# GOAL OF THE EXERCISE:
Repeat the listing below exactly. Pictures do not belong in the copy.

##########

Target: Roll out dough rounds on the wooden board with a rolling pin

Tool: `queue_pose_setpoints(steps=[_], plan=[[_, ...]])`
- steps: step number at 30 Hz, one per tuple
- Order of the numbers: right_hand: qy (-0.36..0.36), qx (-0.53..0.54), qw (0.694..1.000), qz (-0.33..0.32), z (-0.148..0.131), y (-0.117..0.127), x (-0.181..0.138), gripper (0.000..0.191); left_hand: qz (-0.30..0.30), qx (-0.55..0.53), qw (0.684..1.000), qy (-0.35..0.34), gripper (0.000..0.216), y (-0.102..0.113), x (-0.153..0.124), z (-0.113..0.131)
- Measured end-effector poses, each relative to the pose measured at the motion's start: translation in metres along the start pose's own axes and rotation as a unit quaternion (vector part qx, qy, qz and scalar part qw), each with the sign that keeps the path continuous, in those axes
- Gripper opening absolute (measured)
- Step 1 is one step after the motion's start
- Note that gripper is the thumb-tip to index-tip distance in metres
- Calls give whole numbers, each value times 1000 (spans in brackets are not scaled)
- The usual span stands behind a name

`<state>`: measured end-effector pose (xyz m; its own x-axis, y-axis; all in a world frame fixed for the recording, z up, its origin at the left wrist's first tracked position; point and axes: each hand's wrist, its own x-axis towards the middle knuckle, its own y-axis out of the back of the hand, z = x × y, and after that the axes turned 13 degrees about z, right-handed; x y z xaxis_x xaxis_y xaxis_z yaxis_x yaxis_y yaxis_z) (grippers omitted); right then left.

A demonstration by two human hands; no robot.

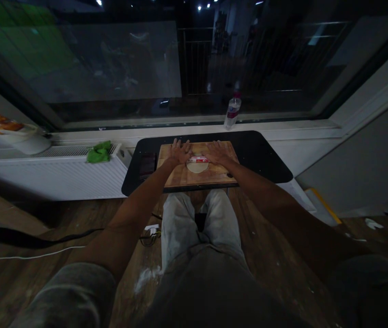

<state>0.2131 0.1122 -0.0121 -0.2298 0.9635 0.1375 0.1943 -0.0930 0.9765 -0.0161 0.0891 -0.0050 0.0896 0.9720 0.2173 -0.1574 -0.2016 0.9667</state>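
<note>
A round, flat piece of dough [197,167] lies on a wooden cutting board [176,180]. Across its far part rests a short white-and-red printed roll [197,159], whose ends run under my hands. My left hand [179,151] presses on the left end with its fingers stretched out and spread. At the other end, my right hand [217,152] lies flat in the same way, fingers extended forward. Neither hand wraps round the roll. What the roll is made of cannot be made out.
The board sits on a black table [265,159] with a dark flat object [148,165] at left. A water bottle [232,111] stands on the sill. A green cloth [99,151] lies on the radiator [60,175]. Cables and a power strip [152,228] are on the floor.
</note>
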Motion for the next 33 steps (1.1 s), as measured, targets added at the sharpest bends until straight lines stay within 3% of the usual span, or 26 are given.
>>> queue_pose_setpoints(steps=[6,14,26,33], plan=[[-19,-12,1000,-16,3,1,18,94,-13,-20,1000,-8,89,1,13,-6],[-24,-14,998,-50,3,1,34,100,-22,-26,999,-2,90,-6,29,-10],[-6,-15,997,-78,5,1,30,108,-32,-22,999,-4,90,-1,13,-7],[43,29,998,-24,13,-19,32,108,-18,-2,1000,-19,86,-2,4,-7]])
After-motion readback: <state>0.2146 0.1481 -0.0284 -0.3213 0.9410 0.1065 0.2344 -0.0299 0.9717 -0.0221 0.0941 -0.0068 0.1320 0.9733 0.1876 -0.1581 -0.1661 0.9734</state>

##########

# REPLY:
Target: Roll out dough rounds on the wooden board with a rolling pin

Tool: `queue_pose_setpoints(steps=[_], plan=[[_, ...]])`
- steps: step number at 30 Hz, one per tuple
- Order of the numbers: right_hand: qy (-0.36..0.36), qx (-0.53..0.54), qw (0.694..1.000), qz (-0.33..0.32), z (-0.148..0.131), y (-0.117..0.127), x (-0.181..0.138), gripper (0.000..0.191); left_hand: qz (-0.30..0.30), qx (-0.55..0.53), qw (0.684..1.000), qy (-0.35..0.34), gripper (0.000..0.216), y (-0.102..0.113), x (-0.153..0.124), z (-0.113..0.131)
- Measured end-effector poses, each relative to the pose measured at the motion's start: translation in metres along the start pose's own axes and rotation as a unit quaternion (vector part qx, qy, qz and scalar part qw), each with the sign that keeps the path continuous, in those axes
- Gripper opening absolute (measured)
- Step 1 is one step after the motion's start
- Note that gripper is the thumb-tip to index-tip distance in metres
- Calls give whole numbers, each value times 1000 (spans in brackets are not scaled)
- The usual span stands behind a name

`<state>`: measured end-effector pose (xyz m; its own x-axis, y-axis; all in a world frame fixed for the recording, z up, its origin at the left wrist's first tracked position; point and axes: each hand's wrist, its own x-axis towards the middle knuckle, its own y-axis out of the back of the hand, z = x × y, and after that the axes turned 13 degrees about z, right-handed; x y z xaxis_x xaxis_y xaxis_z yaxis_x yaxis_y yaxis_z) (grippers omitted); right then left.

A demonstration by two human hands; no robot.


<state>0.2131 0.1122 -0.0121 -0.2298 0.9635 0.1375 0.1943 -0.0930 0.9765 -0.0161 0.0891 -0.0050 0.0896 0.9720 0.2173 -0.1574 -0.2016 0.9667</state>
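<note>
A round, flat piece of dough [197,167] lies on a wooden cutting board [176,180]. Across its far part rests a short white-and-red printed roll [197,159], whose ends run under my hands. My left hand [179,151] presses on the left end with its fingers stretched out and spread. At the other end, my right hand [217,152] lies flat in the same way, fingers extended forward. Neither hand wraps round the roll. What the roll is made of cannot be made out.
The board sits on a black table [265,159] with a dark flat object [148,165] at left. A water bottle [232,111] stands on the sill. A green cloth [99,151] lies on the radiator [60,175]. Cables and a power strip [152,228] are on the floor.
</note>
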Motion for the next 33 steps (1.1 s), as measured, targets added at the sharpest bends until straight lines stay within 3% of the usual span, or 26 are given.
>>> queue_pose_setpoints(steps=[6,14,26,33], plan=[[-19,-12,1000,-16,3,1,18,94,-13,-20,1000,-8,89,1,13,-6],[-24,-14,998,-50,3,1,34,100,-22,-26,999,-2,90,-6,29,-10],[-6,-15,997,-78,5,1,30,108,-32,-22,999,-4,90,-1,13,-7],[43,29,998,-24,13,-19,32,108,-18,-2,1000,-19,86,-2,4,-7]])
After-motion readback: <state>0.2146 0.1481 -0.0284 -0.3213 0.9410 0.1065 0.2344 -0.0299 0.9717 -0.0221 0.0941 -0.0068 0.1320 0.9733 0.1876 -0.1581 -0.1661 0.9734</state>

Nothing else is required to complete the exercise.